On Friday, investors were further unnerved by the Consumer Price Index, which rose 0.7 percent last month, stronger than its 0.5 percent increase in February and above the 0.4 percent gain predicted by analysts.

"As the averages go lower, the cash has to go somewhere and right now I'd say it's sitting on the sidelines," said Richard Babson, chairman and president of Babson-United Investment Advisors.

Higher consumer prices rekindled concern that the Federal Reserve will boost short-term interest rates when its policy-setting panel meets May 16. The central bank has boosted short-term rates five times since last June to slow the booming economy.

Pierre Ellis, senior economist at Primark Decision Economics, said the CPI report raised the prospect of the Fed raising interest rates by a 0.50 basis points, instead of the 0.25 basis points Wall Street has expected.

More frightening, at least in the short-term, is the fact that major tech bellwethers such as Advanced Micro Devices Inc. (NYSE: AMD) and Sun Microsystems Inc. (Nasdaq: SUNW) posted spectacular earnings in their latest quarters only to watch their stocks lose ground.

In a market that's reaped the rewards of strong momentum buying, the comeuppance is a bitter pill to swallow.

Traders hope a flood of earnings, particularly those from the likes of IBM, Microsoft and Intel will re-ignite the Nasdaq.

IBM (NYSE: IBM) will report its first-quarter results next week and there are already rumblings that it may disappoint investors.

On Friday, Big Blue said it expects to show almost no revenue growth, largely due to a lingering slowdown in spending among customers bracing for the Y2K meltdown that never came.

"With weak hardware sales adversely impacting services and software growth, IBM may grow overall revenue by less than our first quarter forecast of 2 percent," Wit Soundview analyst Gary Helmig told Reuters.

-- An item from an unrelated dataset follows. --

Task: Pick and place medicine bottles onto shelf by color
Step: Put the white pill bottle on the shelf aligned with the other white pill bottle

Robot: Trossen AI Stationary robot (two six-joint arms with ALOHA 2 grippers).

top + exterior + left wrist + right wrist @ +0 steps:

Corporate capital spending on computers generally failed to return immediately after the one-time millennium date change, as many had hoped. Analysts appear uncertain as to when corporate customers would resume spending.

In the first quarter of 1999, IBM had revenues of $20.3 billion.

First Call consensus expects it to earn 78 cents a share this time around.

Last quarter, IBM topped analysts' estimates, earning $2.1 billion, or $1.12 a share.

Microsoft Corp. (Nasdaq: MSFT) will also report its third-quarter results, with analysts predicting a profit of 41 cents a share.

Its shares have slumped in the past month, no doubt a reaction to its ongoing antitrust battle with the Justice Department.

However, Microsoft will likely top the consensus number, buoyed by sales of its new Windows 2000.

Last quarter, Microsoft raked in $2.4 billion, or 47 cents a share, on sales of $6.1 billion.

Finally, Intel Corp. (Nasdaq: INTC) will have a hard time upstaging AMD in its first quarter.

While most analysts are predicting another robust quarter, AMD has clearly made some inroads into Intel's high-end processor business with its Athlon line.

First Call consensus sees Intel earning 69 cents a share this quarter.

In its fourth quarter, Intel pocketed $2.4 billion, or 69 cents a share, on sales of $8.2 billion.